Look through the records below for the line with "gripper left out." and the line with "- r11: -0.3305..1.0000", then return those lines and all lines between, exactly.

TASK MATERIAL:
---

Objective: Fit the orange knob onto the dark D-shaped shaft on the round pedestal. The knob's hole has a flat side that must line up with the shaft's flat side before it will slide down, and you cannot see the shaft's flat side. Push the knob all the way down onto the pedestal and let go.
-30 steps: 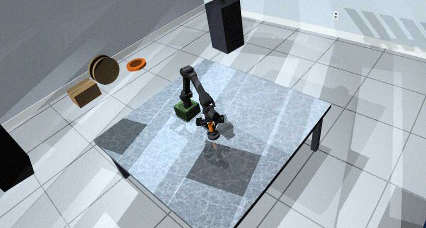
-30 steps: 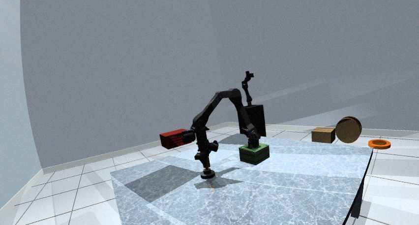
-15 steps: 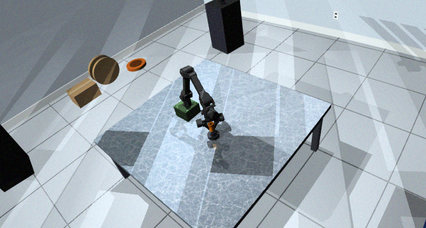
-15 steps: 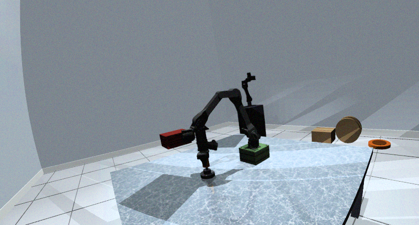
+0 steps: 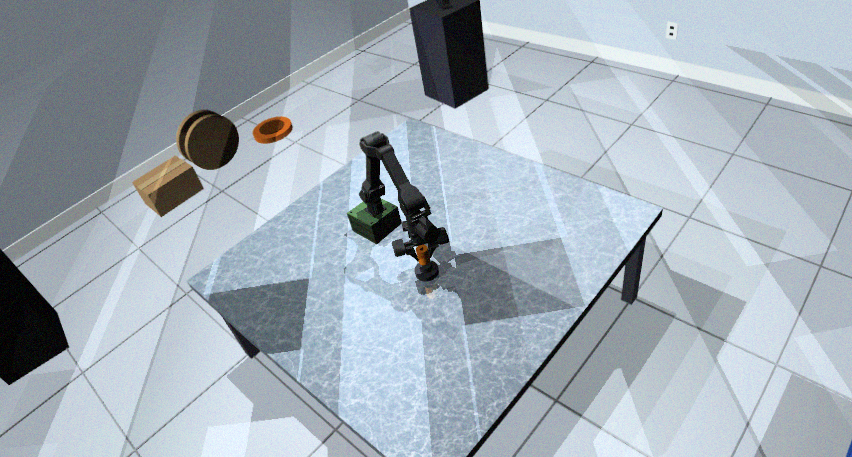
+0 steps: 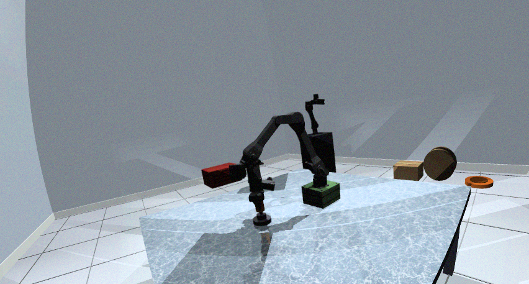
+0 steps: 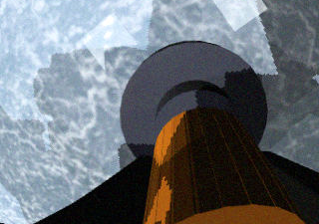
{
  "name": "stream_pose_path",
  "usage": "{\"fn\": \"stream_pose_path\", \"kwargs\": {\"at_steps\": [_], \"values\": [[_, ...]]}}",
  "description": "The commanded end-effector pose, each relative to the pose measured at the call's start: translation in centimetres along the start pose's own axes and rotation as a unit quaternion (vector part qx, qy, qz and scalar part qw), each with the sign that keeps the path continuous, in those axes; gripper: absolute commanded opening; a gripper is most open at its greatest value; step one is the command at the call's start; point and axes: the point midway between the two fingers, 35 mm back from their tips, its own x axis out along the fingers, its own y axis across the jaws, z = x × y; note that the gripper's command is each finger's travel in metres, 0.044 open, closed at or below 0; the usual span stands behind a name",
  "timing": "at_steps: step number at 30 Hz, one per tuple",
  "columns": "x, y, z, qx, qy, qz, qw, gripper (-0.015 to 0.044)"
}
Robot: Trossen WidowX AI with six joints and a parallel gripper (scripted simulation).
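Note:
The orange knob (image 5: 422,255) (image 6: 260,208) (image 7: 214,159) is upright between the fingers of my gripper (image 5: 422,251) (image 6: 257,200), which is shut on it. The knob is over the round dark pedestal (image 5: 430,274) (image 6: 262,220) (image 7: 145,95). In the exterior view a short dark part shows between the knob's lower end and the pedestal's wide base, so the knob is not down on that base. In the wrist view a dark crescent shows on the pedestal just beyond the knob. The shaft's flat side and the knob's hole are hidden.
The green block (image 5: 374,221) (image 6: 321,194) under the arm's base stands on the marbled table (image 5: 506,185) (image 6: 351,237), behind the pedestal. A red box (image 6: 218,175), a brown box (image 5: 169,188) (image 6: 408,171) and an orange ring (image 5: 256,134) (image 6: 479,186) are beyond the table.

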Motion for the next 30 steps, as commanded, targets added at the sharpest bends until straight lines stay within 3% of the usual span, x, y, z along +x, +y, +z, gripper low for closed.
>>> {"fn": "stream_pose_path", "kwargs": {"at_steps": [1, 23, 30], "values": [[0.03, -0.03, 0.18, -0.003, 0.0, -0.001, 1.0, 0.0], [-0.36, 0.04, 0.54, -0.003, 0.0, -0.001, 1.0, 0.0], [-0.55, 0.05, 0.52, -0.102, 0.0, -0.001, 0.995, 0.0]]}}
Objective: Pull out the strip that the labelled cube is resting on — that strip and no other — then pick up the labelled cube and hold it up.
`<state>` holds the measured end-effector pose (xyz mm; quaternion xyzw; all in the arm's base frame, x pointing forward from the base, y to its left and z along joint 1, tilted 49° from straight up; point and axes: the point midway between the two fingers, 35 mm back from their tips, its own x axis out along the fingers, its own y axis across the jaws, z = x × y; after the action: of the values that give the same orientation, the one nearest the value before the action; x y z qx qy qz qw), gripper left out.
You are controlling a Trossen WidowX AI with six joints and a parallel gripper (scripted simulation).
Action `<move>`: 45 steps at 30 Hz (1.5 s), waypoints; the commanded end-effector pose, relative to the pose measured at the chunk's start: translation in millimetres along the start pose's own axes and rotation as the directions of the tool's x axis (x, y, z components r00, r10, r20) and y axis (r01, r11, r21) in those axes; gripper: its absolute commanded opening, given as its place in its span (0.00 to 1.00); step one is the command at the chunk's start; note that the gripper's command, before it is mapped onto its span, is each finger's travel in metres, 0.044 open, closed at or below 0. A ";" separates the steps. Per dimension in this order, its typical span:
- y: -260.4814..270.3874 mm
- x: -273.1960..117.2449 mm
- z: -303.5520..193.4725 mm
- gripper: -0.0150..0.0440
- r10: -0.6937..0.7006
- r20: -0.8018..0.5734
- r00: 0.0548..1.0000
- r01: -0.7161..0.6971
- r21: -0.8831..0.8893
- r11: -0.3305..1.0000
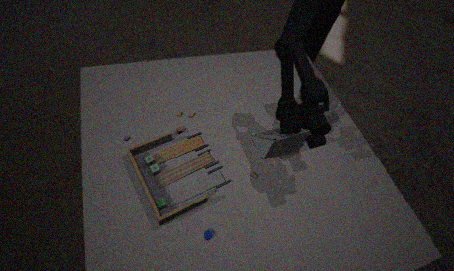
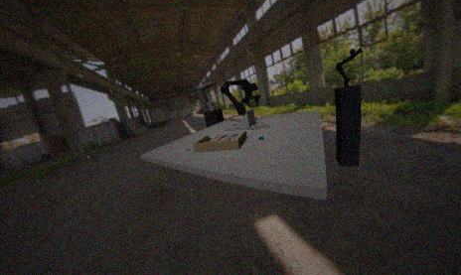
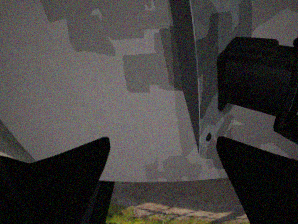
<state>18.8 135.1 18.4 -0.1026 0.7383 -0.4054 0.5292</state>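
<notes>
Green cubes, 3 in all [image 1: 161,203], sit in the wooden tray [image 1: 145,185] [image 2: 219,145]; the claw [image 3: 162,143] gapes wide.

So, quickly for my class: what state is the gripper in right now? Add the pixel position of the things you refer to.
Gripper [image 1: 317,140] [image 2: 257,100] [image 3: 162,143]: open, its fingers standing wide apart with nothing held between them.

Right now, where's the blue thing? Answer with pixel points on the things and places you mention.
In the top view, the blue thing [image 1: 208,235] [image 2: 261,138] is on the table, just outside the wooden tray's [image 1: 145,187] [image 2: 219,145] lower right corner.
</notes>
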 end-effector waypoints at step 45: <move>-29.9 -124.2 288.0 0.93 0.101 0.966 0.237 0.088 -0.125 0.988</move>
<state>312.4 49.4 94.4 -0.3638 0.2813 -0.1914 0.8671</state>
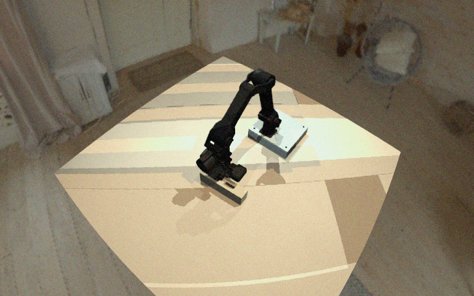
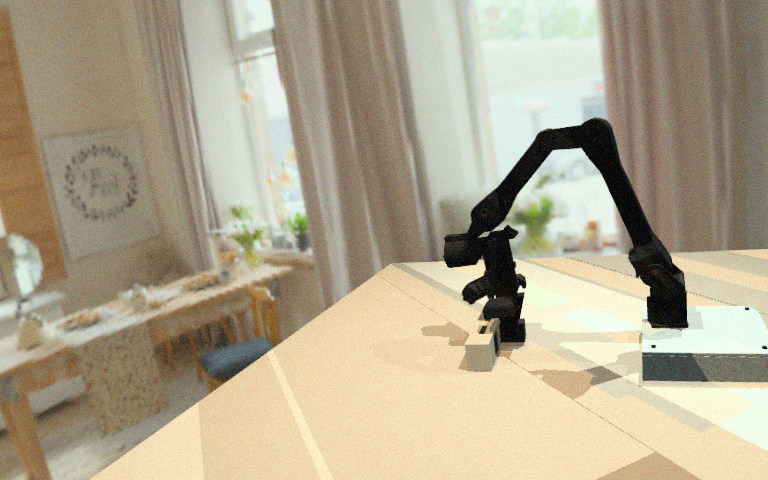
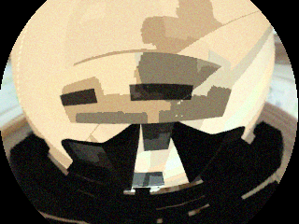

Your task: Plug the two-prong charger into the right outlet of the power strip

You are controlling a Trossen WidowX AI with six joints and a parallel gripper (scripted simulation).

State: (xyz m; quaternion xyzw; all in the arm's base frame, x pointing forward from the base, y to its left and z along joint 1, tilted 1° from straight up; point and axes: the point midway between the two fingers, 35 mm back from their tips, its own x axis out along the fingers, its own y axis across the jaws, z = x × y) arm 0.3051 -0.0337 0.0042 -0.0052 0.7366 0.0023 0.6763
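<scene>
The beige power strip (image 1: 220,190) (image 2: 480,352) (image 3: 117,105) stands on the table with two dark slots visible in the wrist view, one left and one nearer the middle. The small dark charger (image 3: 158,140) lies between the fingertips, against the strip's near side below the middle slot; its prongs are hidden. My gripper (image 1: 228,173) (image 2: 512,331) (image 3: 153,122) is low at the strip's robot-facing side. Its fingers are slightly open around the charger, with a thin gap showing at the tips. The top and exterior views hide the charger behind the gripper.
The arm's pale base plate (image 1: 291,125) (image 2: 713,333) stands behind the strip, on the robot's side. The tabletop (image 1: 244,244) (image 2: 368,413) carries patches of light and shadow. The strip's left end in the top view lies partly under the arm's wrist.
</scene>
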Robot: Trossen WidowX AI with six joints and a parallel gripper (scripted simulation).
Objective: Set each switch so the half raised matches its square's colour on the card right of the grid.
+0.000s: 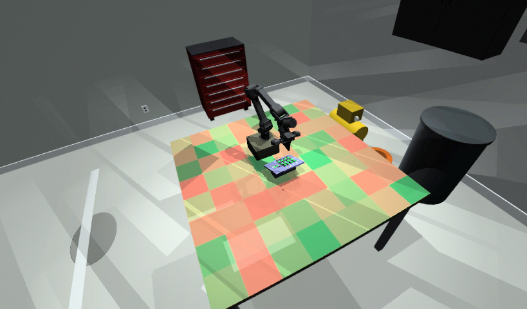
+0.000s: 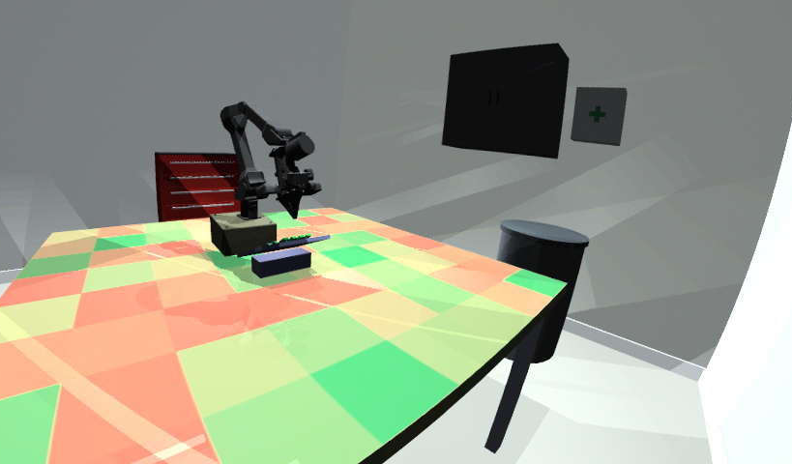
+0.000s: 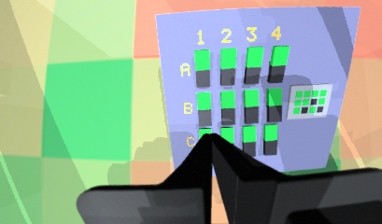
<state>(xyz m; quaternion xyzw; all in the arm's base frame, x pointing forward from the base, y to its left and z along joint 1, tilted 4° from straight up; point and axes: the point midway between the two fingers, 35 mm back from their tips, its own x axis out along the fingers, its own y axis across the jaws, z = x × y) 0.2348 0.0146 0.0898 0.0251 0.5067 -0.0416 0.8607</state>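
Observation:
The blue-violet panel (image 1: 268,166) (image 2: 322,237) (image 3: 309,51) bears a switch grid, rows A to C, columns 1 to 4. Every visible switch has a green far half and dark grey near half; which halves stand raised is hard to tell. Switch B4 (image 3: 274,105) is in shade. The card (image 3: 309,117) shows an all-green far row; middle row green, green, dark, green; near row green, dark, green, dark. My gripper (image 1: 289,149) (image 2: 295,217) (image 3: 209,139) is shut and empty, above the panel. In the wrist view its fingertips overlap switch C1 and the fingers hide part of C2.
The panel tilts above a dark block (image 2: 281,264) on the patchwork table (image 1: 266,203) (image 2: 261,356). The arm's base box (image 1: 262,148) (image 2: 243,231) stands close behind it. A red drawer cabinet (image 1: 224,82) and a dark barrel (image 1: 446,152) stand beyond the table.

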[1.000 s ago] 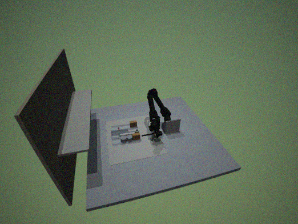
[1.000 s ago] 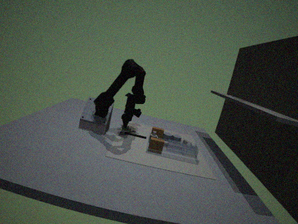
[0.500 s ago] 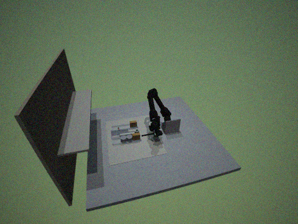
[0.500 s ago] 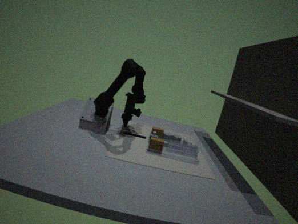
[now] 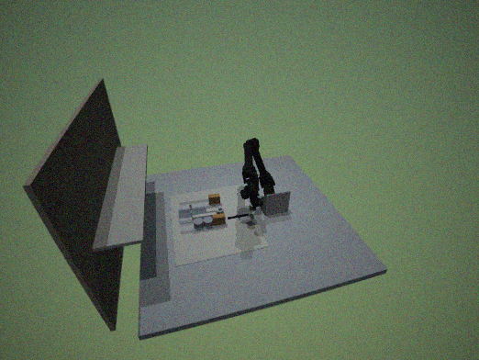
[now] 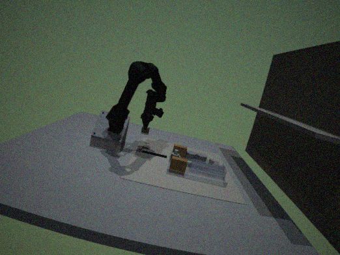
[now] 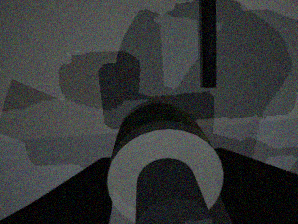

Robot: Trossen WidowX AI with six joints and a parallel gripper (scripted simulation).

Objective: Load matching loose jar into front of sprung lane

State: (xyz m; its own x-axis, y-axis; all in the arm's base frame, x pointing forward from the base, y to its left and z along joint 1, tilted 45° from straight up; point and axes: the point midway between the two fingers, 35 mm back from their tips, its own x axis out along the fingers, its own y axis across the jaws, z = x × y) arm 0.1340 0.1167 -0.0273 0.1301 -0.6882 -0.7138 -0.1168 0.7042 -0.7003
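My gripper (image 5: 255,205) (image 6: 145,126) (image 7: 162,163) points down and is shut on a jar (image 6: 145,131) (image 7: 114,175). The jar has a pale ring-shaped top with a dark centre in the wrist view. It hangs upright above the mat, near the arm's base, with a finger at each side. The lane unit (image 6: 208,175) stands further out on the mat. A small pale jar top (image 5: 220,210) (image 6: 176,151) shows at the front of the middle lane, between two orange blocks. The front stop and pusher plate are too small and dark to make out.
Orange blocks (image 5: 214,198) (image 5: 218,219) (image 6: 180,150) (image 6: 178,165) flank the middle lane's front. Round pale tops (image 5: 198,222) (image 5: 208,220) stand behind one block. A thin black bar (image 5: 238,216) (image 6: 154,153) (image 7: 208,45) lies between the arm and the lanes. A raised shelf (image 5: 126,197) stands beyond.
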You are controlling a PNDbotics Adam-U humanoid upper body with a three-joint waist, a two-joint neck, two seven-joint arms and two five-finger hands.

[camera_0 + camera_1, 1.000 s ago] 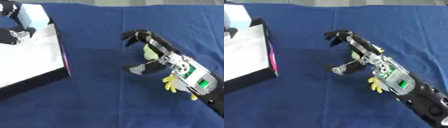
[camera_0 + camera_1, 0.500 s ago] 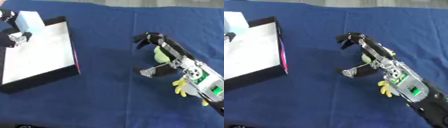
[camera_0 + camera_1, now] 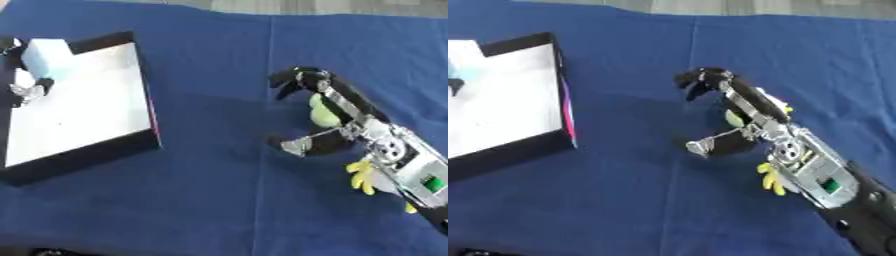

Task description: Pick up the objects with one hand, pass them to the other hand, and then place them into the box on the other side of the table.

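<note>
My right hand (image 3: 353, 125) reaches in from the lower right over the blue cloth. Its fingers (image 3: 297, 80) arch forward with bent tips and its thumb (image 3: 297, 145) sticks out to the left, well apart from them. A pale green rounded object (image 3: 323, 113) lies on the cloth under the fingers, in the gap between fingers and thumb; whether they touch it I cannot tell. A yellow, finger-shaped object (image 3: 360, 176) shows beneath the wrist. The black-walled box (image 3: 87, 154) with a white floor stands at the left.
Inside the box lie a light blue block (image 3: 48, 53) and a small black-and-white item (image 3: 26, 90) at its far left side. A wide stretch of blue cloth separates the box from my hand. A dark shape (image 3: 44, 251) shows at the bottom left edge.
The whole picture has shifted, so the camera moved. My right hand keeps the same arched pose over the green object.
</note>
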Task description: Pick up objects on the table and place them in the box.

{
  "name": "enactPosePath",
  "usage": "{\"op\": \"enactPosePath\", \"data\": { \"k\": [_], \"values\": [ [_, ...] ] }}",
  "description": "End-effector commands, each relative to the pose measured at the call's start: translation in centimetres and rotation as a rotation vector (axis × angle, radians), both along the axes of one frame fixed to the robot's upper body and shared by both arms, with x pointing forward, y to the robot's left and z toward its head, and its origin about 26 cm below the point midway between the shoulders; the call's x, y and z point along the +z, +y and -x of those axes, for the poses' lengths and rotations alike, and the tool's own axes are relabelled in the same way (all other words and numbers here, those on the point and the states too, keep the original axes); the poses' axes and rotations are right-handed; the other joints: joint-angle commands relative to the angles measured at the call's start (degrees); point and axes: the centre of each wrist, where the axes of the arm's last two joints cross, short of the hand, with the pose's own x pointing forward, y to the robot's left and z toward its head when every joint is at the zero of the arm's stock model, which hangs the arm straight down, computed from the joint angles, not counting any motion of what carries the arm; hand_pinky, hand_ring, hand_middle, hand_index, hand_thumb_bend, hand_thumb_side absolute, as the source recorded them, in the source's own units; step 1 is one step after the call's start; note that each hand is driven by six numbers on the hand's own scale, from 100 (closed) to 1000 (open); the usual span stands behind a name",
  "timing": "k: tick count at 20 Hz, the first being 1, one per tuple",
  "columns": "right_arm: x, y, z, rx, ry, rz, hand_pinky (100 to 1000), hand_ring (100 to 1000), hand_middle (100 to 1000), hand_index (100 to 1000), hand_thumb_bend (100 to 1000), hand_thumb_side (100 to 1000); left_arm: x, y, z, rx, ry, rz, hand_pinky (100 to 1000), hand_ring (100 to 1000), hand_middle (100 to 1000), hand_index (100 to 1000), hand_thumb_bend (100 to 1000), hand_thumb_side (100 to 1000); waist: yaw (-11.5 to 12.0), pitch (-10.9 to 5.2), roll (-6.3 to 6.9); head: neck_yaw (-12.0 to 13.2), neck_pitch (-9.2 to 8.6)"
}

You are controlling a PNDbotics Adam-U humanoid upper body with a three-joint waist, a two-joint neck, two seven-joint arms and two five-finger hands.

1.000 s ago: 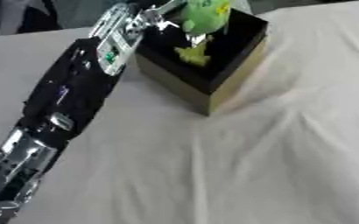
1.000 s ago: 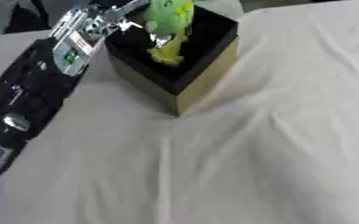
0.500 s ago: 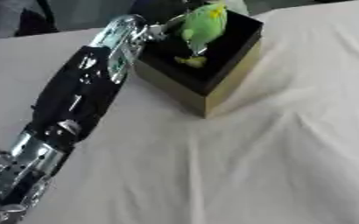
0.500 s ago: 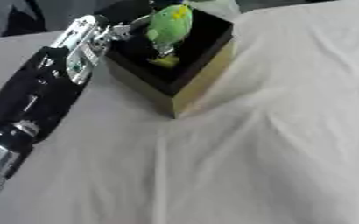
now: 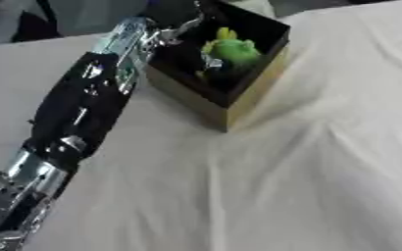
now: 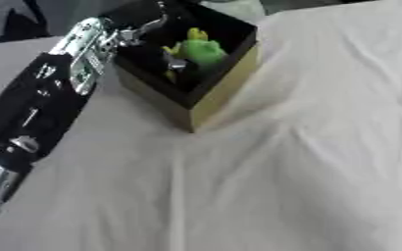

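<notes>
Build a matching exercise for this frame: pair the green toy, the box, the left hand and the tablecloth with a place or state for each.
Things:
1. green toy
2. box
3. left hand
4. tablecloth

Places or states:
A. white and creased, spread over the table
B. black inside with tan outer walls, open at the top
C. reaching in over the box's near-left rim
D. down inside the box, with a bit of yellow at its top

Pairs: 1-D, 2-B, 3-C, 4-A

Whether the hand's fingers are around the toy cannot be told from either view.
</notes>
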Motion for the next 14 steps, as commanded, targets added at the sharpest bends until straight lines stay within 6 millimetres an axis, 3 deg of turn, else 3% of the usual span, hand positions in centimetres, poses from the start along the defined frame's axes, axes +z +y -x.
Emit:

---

YOUR SOLUTION:
`<state>` holds the measured end-effector pose (xyz mm; quaternion xyzw; all in the arm's base frame, x pointing forward from the base, y to its left and z along joint 1, tilted 49° from straight up; point and axes: the point midway between the two fingers, 35 mm back from their tips, its own x axis out along the fingers, its own y axis across the jaws, z = x × y; after the action: of the values that give the same orientation, the one nearest the value before the action; x y z qx qy qz qw), gripper left out.
You are controlling a Trossen WidowX AI with six joints and a parallel gripper (scripted simulation).
Action `<move>`: 45 steps at 30 Hz (1.5 s), waypoints; the commanded end-effector pose, relative to the pose measured at the chunk's start: translation in millimetres along the start pose's own axes and rotation as the directions of the tool's x axis (x, y, z components r00, r10, r20) and y axis (r01, r11, r21) in those axes; gripper: its absolute commanded opening, given as its place in its span (0.00 to 1.00); step one is the command at the chunk's start; note that the gripper's command, before it is mapped onto its span, is each finger's travel in metres, 0.044 open, closed at or below 0. A ";" separates the steps. Per dimension in this order, its typical span:
- y: -260.4814..270.3874 mm
- x: -273.1960..117.2449 mm
- z: -303.5520..193.4725 mm
- gripper: -0.0150..0.0440
- r10: -0.6937..0.7006
- r20: -0.8018..0.5734
- r00: 0.0548..1.0000
- r01: -0.7161..0.6971
- r21: -0.8831..0.8893
- r11: -0.3305..1.0000

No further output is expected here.